Es handelte sich dabei aber nicht um die künstlerische Massenproduktion eines Christo-Epigonen, sondern um eine der zivilisatorischen Notwendigkeiten, denen sich eine urbane Gesellschaft gegenübersieht.

Denn viele der kalifornischen Häuser sind ganz oder teilweise aus Holz gebaut, was jedenfalls im Lauf der Zeit auch die Termiten auf den Plan ruft, die die Substanz dieser Gebäude buchstäblich zerfressen können. Insbesondere wenn Immobilien verkauft werden, verlangen Kreditinstitute, dass sie termitenfrei sein müssen -was zur Folge hat, dass diese Gebäude mittels des Schädlingsbekämpfungsmittels Sulfurylfluorid begast werden.

Verhüllte Skulpturen

Zu diesem Behuf werden die Immobilien mit wasserdichten Zeltplanen umhüllt - auf englisch "Tarpaulins" - und begast.
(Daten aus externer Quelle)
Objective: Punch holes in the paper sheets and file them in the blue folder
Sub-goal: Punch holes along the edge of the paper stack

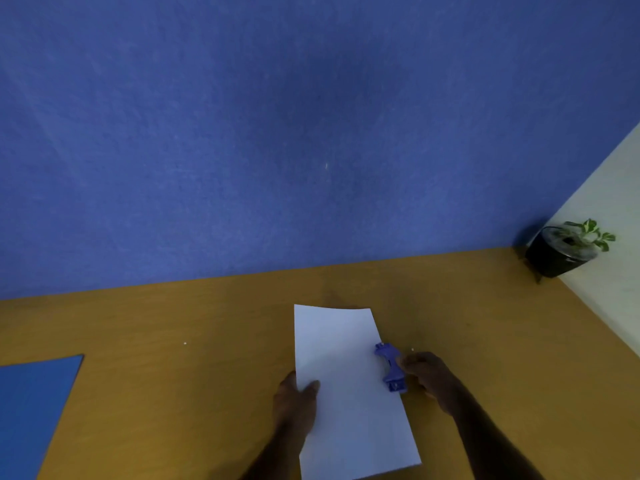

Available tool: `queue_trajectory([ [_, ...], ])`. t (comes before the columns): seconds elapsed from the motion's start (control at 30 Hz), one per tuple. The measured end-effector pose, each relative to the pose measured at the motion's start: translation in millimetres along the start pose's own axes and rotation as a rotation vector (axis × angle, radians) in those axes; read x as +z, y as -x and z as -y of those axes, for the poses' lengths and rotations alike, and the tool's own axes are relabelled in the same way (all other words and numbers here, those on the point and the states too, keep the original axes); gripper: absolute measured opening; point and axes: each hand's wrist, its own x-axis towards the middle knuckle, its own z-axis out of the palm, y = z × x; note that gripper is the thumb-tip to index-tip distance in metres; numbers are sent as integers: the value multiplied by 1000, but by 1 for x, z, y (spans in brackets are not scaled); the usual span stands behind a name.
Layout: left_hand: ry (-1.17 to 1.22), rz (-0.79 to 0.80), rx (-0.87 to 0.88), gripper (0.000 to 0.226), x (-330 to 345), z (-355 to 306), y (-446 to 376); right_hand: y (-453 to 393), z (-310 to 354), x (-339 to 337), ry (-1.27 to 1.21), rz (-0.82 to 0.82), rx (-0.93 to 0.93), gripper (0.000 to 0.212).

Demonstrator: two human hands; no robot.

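Left hand (pixel 296 398) pinches white paper sheet (pixel 346 386) at its left edge, thumb on top. Right hand (pixel 427 377) grips blue hole punch (pixel 390 368), seated on sheet's right edge. Sheet over brown table (pixel 207 323). Blue folder (pixel 34 403) flat, far left, well apart. Potted plant (pixel 564 247) in far right corner, against blue wall (pixel 277 133).

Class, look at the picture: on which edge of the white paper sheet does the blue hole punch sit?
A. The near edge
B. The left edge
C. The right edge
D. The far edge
C: the hole punch sits on the right long edge of the paper sheet, with the right hand at it and the left hand pinching the opposite edge.
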Motion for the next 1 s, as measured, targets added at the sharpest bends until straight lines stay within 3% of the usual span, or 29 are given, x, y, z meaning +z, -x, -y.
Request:
queue_trajectory([
  [0.37,41,23,-8,72,-3,-3,0,-4,-4,-1,-16,-33,27,23],
  [0.5,38,23,11,71,-2,-5,0,-5,-5,-1,-15,-35,48,37],
  [0.77,54,21,-2,73,-2,-1,-2,-2,-1,0,-56,-29,28,17],
  [1.0,52,1,-15,70,-11,2,0,5,3,0,-100,-1,6,20],
])
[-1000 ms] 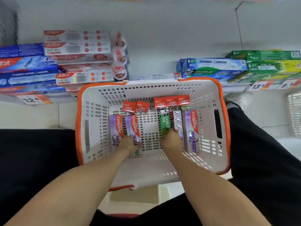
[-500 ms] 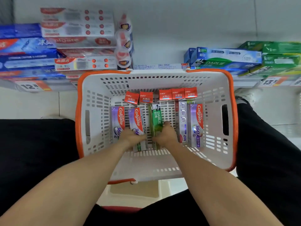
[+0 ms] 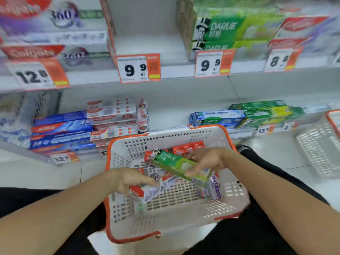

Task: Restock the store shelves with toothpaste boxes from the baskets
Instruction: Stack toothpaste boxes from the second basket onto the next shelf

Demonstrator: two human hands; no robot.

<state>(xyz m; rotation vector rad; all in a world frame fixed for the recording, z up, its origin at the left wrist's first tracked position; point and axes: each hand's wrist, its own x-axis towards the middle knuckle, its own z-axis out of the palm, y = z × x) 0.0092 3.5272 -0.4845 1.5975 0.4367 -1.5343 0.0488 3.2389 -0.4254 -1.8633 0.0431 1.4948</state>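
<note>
Right hand: right hand (image 3: 206,161) reaches in from the right with the forearm slanting across the basket, fingers curled over the top of the green Darlie toothpaste box (image 3: 176,165), thumb side hidden
Left hand: left hand (image 3: 131,179) reaches in from the left, palm down, fingers closed round the red end of a purple-and-white Colgate 360 toothpaste box (image 3: 147,192); motion blur hides the exact finger placement
Green box axis: long axis runs diagonally, printed end up and to the left, far end down and to the right, held above the basket floor
Purple box axis: too blurred to tell for sure; it seems tilted, red end toward the left hand
Location: both boxes are inside the white slotted plastic basket with orange rim (image 3: 228,137), which rests between the person's black-clad legs, in front of the lower shelf
Counts: one green box in hand; one purple box in hand; three small red boxes (image 3: 188,149) in a row against the far wall; further purple boxes (image 3: 214,188) under the green one, number unclear
Shelf: white shelf edge with orange price tags (image 3: 138,68) above
</note>
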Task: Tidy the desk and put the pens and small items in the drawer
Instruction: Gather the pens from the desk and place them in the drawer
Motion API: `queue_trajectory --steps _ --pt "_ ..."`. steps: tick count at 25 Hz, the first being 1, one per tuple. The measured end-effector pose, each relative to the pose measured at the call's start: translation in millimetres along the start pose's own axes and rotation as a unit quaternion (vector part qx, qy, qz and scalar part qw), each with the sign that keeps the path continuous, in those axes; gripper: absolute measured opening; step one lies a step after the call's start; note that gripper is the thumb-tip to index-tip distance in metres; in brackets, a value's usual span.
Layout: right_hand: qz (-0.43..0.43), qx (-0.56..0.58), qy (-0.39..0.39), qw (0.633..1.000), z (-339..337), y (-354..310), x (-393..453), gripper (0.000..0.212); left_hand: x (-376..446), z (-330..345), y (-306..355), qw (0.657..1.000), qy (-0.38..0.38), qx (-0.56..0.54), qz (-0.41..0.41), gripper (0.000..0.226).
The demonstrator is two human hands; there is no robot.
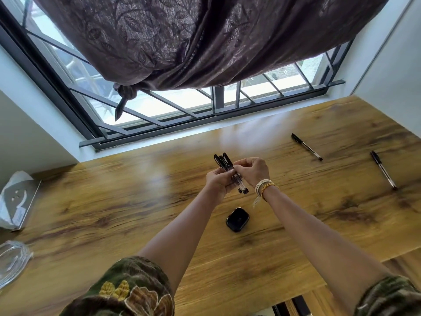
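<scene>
Above the middle of the wooden desk (136, 213), both my hands hold a bundle of black-capped clear pens (224, 163). My left hand (217, 182) grips the bundle from the left and my right hand (252, 169) pinches it from the right. The caps point toward the window. Two more pens lie apart on the desk at the right: one (306, 146) near the window side, the other (383, 169) further right. A small black rounded case (237, 219) rests on the desk between my forearms.
A tissue pack in a holder (18, 201) lies at the desk's left edge, with a clear glass dish (12, 261) below it. A barred window (182, 110) and a knotted dark curtain (182, 42) stand behind the desk. The drawer is not in sight.
</scene>
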State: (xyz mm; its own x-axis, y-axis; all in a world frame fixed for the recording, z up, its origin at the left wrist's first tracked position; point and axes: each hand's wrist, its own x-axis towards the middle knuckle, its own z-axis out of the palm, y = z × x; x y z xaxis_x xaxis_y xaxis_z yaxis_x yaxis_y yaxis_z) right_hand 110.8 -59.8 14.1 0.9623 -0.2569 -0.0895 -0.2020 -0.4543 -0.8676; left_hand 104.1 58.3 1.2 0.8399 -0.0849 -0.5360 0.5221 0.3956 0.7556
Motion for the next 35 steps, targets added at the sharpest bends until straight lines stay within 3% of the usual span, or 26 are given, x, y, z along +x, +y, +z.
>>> queue_trajectory --steps 5,11,15,18,21,27,35 --pt "-0.035 -0.138 0.047 0.989 -35.3 13.2 45.9 0.022 15.8 16.4 -2.3 1.0 0.007 0.018 -0.01 0.016" --pt "0.041 -0.308 0.172 0.935 -92.1 63.4 103.4 0.032 42.1 30.0 0.4 0.999 0.002 0.052 -0.009 0.005" --pt "0.091 -0.344 0.21 0.911 -102.2 89.3 115.7 0.028 53.7 38.6 -0.2 0.998 -0.013 0.064 -0.02 0.008" --pt "0.062 -0.34 0.221 0.912 -99.9 97.8 117.9 0.023 59.9 38.1 -0.3 0.998 0.001 0.05 -0.024 0.02" --pt "0.028 -0.301 0.179 0.936 -87.7 85.7 115.0 0.025 60.9 39.4 1.4 0.999 0.002 0.04 -0.022 0.022" --pt "-0.047 -0.093 0.09 0.99 -32.5 42.8 62.9 0.021 56.2 45.8 2.8 1.0 0.005 0.026 0.0 0.011" --pt "-0.049 -0.02 0.058 0.997 -15.0 32.2 28.1 0.019 52.9 48.4 -0.4 0.998 0.054 -0.029 0.004 0.015"
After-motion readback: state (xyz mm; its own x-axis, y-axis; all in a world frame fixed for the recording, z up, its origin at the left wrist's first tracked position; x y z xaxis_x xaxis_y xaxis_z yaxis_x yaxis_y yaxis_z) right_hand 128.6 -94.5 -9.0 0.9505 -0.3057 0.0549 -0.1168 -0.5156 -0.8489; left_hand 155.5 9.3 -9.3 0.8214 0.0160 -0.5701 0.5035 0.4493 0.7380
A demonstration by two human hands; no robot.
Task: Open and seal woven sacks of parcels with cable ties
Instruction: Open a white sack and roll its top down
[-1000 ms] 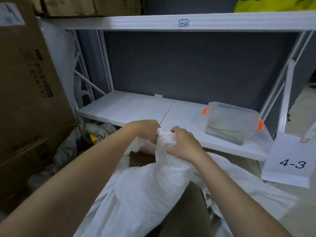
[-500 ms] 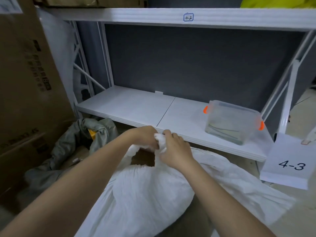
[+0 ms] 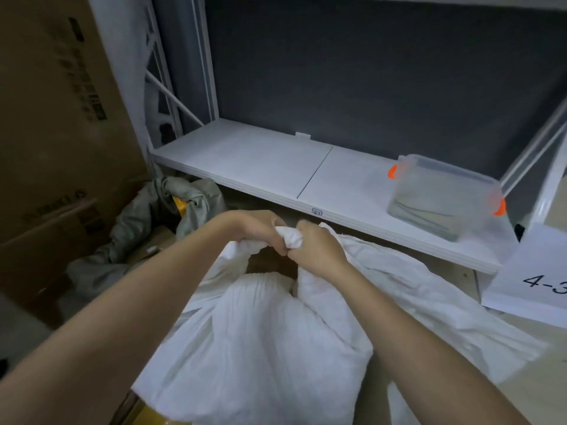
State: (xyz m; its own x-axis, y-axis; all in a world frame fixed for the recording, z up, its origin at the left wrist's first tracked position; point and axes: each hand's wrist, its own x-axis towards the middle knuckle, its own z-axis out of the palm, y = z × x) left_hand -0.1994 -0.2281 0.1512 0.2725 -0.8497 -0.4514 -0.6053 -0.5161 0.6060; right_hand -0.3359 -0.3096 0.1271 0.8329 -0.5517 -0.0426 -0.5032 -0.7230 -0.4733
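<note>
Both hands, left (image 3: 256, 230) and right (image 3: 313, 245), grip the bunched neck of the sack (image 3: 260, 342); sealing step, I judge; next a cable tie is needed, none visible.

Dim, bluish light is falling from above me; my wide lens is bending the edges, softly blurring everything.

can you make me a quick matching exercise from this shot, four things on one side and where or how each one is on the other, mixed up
Things:
1. white woven sack
2. clear plastic box
3. grey cloth
4. paper sign

Places or states:
A. crumpled on the floor beside the cardboard boxes
B. on the white shelf, orange clips at its ends
C. its bunched mouth gripped by both hands
D. printed with the number 4-3, at the right edge

Pairs: 1-C, 2-B, 3-A, 4-D
</note>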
Lisa Truttmann und ihr Filmteam haben unzählige dieser Umhüllungen ausfindig gemacht, die das Skulpturenhafte der darunter liegenden Gebäude erst richtig zur Geltung bringen. Auch die eigentlich praktische Notwendigkeit der Verhüllung weist im Nu auf existenzielle Deutungen hin: Mitten in wohlgeordenten Nachbarschaften stehen diese umzelteten Häuser als Fremdkörper da, die Beschaulichkeit des Alltags wird unterbrochen -und lässt Deutung ins Dunkle wie ins Helle zu.

Truttmann selber greift in ihrem Filmessay etwa das Begriffspaar heimlich/unheimlich auf, über das sie angesichts dieser auch ästhetischen Verbrämung eines Tötungsvorgangs reflektiert.

Es ist großartige Filmkunst, aus der scheinbaren Banalität einer bauhygienischen Maßnahme unerahnte existenzielle Dimensionen zur Sprache zu bringen. Denn es geht nicht nur um die Ästhetik, die etwa aus kitschigen Märchenhäuschen für eine Weile umhüllte Skulpturen macht.

Denn Termiten, erzählt Truttmann oder lässt ihre Protagonisten -Kammerjäger & Co. - im Film erzählen, sind keine Zivilisationszerstörer, als die sie hingestellt werden könnten. Termiten haben in einer funktionierenden Ökologie wichtige Aufgaben, indem sie aus umgestürzten Bäumen kleinteilige Materialien machen, die im Kreislauf des Wachsens und Werdens unabdingbar sind.

Doch woher sollen die Termiten wissen, dass die Häuser, die sie da zernagen, keine toten umgestürzten Bäume sind? Im Nu wird so die Frage nach der Natur und deren Behandlung durch die Zivilisation virulent. Lisa Truttmann thematisiert und unter streicht diese Fragen in "Tarpaulins" gleichermaßen. Sie filmt zerfressene Holzdielen ebenso wie sie Termiten bei diesem Zerfressen beobachtet: ein Kreislauf von Leben und Tod, in dem auch den Schädlingen nicht das Attribut "Ungeziefer" umgehängt wird.

Ein Film, der aus einer scheinbaren Banalität ein ganzes Bündel an Reflexionen und Assoziationen erschafft. Ein -wie es sich für einen Filmessay ziemt -ebenso subjektives wie unabgeschlossenes Unterfangen, das den Betrachter als Weiterdenkenden und -fragenden zurücklässt. Wer hätte geahnt, dass all dies aus ein paar Zeltplanen, welche die Gegend -je nach Sicht -verschönern oder verschandeln, herauszuholen wäre?

Tarpaulins A/USA 2017. Regie: Lisa Truttmann. Filmgarten. 78 Min.